Margaret Foley – QA Compliance and Validation Professional
With over 30 years pharmaceutical and medical device experience, Margaret Foley is a highly qualified Quality Assurance, Regulatory Affairs and Validation Specialist. She is an extremely organized and pragmatic individual with excellent communication skills.
Margaret has a great reputation for delivering projects on time, meeting and exceeding client’s expectations. She is adaptable with a wealth of experience in API, Oral Solid Dose and Medical Device industries.
Skills and Experience:
Quality System implementation including:
- Regulatory Affairs specialist.
- Preparation of Quality Manual & Standard operating procedures
- Investigation of Customer Complaints, Deviations & OOS
- Document Control
- CGMP and Quality System Training
- Internal & Supplier Audits (Lead Assessor)

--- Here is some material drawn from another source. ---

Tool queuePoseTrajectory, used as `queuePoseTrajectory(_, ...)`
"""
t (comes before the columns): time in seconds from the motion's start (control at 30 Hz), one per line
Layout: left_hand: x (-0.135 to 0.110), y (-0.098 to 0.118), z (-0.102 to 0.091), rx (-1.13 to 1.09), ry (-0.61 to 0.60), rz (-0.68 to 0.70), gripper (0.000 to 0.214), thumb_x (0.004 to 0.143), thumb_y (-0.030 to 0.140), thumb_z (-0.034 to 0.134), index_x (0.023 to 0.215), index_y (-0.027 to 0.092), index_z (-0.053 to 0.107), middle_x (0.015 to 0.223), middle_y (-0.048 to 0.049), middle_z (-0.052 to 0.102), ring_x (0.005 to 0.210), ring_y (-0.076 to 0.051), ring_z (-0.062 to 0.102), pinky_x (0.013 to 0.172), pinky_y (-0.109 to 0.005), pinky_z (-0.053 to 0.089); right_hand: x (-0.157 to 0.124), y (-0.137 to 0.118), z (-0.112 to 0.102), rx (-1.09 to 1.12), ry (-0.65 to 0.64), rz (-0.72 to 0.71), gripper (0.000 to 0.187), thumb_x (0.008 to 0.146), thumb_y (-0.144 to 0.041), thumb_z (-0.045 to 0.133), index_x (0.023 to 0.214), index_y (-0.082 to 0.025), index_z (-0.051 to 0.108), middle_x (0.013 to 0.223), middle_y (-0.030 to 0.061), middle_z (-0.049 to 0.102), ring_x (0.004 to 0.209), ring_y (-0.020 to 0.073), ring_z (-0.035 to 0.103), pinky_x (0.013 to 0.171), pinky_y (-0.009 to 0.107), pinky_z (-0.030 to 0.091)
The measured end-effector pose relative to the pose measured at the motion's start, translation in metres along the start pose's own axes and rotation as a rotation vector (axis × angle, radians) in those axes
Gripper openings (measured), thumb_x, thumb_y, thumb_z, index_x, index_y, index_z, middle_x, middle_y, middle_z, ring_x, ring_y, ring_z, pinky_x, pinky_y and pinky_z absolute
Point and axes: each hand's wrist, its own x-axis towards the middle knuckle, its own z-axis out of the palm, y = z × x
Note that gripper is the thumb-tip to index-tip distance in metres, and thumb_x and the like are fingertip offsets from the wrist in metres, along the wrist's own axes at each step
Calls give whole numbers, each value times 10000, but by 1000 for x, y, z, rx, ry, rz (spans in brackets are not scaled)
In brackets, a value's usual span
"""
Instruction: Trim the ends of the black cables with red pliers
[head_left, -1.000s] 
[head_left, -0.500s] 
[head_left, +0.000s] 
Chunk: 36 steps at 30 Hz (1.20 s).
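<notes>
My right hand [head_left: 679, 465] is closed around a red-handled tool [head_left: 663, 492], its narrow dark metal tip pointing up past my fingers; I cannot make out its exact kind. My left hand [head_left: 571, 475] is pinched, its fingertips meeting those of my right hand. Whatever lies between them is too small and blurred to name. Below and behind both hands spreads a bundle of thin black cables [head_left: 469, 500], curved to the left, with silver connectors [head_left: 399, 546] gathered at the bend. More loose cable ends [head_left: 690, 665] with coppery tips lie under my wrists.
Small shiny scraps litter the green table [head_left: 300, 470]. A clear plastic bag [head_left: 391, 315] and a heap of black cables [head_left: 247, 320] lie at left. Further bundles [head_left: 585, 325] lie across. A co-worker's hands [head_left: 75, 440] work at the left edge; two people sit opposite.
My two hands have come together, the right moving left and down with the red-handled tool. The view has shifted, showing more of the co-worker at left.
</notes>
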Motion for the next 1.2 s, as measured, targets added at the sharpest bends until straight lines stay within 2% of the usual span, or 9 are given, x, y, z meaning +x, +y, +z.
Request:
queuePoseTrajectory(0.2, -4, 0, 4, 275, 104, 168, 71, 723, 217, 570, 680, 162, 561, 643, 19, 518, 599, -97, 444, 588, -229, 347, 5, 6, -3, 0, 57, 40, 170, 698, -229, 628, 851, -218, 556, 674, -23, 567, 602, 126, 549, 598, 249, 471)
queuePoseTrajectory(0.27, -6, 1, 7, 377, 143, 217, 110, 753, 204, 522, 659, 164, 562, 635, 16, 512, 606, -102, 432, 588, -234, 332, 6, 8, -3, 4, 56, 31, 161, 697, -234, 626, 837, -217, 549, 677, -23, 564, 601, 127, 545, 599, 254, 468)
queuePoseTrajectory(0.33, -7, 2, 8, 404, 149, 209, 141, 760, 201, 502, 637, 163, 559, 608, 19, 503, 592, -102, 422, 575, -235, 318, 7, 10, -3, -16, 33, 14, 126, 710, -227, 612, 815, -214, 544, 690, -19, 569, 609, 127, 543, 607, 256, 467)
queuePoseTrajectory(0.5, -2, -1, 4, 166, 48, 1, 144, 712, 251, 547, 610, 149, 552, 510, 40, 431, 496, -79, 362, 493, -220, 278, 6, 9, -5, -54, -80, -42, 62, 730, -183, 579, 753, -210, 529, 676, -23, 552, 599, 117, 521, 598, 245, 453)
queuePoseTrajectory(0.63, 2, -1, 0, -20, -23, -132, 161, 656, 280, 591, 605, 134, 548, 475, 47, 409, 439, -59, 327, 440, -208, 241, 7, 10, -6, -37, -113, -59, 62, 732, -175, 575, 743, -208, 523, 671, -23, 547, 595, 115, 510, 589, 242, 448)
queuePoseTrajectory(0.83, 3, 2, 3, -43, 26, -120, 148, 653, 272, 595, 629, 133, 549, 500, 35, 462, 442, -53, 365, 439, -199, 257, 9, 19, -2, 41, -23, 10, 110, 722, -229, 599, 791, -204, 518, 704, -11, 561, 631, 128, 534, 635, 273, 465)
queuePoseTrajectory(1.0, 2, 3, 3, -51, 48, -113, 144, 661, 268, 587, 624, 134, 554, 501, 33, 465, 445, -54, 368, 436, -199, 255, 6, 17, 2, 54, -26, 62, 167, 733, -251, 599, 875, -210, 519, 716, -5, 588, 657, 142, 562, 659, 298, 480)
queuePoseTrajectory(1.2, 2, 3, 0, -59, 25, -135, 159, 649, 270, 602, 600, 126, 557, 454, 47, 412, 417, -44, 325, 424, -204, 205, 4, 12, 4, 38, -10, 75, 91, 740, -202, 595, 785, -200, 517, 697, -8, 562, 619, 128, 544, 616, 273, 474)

- Preparation & Support during Regulatory Inspections
- Corrective and Preventive Actions
- Batch Record Review and Product Release
- Change Control
- Regulatory Affairs support including preparation of APRs / PQRs and regulatory submissions
- Validation & Qualification processes including document preparation, protocol execution and remediation following gap analysis
Examples of Projects Completed:
- Devise and implement site systems procedures for a new OSD plant in preparation for regulatory inspections.

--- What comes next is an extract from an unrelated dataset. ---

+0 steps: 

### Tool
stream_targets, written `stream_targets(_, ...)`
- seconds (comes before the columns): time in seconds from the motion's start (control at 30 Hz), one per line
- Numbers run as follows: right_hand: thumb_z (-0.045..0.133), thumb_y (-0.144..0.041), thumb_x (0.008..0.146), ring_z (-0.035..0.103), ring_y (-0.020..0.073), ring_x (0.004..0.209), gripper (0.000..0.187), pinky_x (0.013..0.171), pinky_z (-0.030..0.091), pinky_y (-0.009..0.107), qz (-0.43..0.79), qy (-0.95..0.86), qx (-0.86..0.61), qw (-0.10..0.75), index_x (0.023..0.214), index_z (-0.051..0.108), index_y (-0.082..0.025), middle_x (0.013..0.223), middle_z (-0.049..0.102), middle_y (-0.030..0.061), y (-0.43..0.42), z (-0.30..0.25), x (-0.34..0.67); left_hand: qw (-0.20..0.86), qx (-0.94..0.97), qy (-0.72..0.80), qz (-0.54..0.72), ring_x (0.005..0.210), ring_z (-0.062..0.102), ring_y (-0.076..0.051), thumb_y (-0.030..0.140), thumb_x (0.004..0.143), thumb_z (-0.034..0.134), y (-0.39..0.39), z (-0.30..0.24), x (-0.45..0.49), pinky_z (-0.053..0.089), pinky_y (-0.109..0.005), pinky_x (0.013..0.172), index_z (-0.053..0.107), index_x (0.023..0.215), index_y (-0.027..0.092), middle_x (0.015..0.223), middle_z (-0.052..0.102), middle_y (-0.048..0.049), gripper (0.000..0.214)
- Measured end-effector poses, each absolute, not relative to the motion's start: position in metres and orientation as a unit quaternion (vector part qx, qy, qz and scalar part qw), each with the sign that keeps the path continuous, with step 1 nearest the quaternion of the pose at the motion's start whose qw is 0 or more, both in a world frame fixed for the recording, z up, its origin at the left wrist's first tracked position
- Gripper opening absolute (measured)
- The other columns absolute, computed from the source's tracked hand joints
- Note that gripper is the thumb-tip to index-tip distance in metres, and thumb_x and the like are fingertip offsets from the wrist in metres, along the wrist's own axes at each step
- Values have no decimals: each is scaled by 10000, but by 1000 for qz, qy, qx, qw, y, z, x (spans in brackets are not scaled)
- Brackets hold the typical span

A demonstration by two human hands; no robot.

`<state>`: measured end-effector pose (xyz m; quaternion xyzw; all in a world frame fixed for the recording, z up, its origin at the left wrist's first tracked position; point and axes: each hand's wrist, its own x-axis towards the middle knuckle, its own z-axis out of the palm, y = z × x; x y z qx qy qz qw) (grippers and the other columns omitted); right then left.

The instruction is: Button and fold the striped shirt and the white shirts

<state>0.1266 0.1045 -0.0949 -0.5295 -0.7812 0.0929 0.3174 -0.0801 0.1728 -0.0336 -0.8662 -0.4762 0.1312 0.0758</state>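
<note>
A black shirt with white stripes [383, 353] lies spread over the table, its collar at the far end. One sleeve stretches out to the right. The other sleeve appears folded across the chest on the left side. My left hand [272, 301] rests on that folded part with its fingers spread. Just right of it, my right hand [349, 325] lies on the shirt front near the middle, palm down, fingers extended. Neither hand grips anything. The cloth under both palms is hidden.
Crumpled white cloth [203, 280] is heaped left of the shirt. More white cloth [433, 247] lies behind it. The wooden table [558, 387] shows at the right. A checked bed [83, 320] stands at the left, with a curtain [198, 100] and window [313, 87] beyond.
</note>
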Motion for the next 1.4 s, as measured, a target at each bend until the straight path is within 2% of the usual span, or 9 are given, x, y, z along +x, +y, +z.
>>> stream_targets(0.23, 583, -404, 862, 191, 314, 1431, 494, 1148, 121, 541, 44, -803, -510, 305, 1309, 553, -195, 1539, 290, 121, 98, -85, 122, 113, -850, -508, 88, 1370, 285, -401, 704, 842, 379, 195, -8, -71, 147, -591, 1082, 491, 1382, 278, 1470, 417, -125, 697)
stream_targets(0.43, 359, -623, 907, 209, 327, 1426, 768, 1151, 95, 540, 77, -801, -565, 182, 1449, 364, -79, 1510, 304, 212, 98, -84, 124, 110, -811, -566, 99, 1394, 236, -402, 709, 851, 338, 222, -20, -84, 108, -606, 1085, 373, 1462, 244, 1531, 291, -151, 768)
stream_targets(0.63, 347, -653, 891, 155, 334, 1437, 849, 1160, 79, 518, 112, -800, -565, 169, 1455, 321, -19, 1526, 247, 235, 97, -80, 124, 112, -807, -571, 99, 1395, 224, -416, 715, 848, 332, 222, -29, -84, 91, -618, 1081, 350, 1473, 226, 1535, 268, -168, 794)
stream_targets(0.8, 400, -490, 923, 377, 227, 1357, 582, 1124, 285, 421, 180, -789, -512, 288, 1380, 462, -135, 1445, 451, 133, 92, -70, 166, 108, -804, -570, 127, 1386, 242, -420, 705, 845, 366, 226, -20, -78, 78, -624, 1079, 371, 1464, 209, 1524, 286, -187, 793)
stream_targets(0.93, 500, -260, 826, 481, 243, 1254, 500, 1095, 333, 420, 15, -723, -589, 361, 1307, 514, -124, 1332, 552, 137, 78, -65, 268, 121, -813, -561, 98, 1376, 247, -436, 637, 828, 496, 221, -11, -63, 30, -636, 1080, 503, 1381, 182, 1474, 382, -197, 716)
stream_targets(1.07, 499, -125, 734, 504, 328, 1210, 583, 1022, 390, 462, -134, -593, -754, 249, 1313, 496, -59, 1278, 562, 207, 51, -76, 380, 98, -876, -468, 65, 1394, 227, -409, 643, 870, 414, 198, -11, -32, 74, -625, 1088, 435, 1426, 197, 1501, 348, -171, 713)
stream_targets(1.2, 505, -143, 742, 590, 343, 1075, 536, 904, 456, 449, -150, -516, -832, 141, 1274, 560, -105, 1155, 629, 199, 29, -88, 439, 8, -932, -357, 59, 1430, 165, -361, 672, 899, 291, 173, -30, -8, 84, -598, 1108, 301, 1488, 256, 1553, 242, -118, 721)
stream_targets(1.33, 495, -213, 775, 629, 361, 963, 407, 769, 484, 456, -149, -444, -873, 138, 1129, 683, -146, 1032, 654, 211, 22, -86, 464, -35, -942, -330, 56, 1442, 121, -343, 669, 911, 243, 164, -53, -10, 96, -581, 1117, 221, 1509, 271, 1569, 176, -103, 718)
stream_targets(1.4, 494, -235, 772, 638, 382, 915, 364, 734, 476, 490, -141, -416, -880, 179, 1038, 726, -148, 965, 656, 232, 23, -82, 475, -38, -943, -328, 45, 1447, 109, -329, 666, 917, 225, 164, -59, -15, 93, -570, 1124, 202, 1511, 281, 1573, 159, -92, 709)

- Prepare a Site Master File for a new plant.
- Prepare Quality Agreements with the suppliers of materials for use in Oral Solid Dose manufacture.

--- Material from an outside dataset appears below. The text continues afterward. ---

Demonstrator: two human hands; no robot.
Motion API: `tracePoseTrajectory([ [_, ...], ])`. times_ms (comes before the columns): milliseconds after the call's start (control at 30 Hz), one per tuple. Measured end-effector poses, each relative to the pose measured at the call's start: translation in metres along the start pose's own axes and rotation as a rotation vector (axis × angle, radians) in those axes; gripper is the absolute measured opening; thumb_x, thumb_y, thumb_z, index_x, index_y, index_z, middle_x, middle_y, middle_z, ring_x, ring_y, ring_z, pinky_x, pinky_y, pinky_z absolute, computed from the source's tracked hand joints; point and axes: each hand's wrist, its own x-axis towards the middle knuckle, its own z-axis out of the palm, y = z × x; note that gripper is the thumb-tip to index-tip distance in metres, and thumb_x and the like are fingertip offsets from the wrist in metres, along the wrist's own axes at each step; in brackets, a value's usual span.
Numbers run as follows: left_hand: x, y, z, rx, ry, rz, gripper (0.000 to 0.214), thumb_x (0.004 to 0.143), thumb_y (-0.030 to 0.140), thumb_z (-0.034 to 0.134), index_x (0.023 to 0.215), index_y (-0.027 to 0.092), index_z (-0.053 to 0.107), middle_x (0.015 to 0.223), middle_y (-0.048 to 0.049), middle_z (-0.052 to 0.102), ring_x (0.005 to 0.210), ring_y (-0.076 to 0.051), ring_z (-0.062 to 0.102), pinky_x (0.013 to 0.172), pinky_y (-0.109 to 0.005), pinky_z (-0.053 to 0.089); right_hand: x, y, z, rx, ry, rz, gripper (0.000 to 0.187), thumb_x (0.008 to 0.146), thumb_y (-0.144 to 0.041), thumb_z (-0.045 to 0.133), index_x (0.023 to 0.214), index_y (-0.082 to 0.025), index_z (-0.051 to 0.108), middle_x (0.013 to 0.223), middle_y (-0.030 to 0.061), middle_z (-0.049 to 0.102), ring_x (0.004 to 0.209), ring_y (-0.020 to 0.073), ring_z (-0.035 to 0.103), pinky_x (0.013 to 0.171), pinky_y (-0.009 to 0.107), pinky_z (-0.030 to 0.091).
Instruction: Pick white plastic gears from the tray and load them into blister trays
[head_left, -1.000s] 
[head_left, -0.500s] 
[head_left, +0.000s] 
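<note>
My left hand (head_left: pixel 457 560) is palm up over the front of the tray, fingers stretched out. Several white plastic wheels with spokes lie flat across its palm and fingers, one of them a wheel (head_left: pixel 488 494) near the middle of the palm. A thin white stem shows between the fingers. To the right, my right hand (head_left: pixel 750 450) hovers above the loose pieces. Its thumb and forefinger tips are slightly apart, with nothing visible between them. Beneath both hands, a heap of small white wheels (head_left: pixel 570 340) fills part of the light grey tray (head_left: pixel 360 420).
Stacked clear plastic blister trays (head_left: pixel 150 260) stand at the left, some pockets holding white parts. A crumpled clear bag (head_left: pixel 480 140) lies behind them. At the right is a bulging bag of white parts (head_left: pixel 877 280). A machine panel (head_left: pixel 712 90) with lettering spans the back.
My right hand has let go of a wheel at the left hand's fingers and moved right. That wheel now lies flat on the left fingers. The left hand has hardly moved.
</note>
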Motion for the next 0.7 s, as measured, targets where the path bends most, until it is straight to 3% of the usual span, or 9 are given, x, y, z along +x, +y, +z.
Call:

- Review customer complaints and deviations and perform gap analysis.
- Review executed Validation Documentation, perform gap analyses, prepare remediation validation protocols to close the gaps, and co-ordinate the
execution of the protocols.
- Update and streamline cleaning procedures / cleaning batch records
- Validation specialist.
- Regulatory support within Medical Device industry and training of regulatory teams.
Located in Limerick, Margaret can work within a 100km radius of Limerick (Clare, Cork, Tipperary, Galway).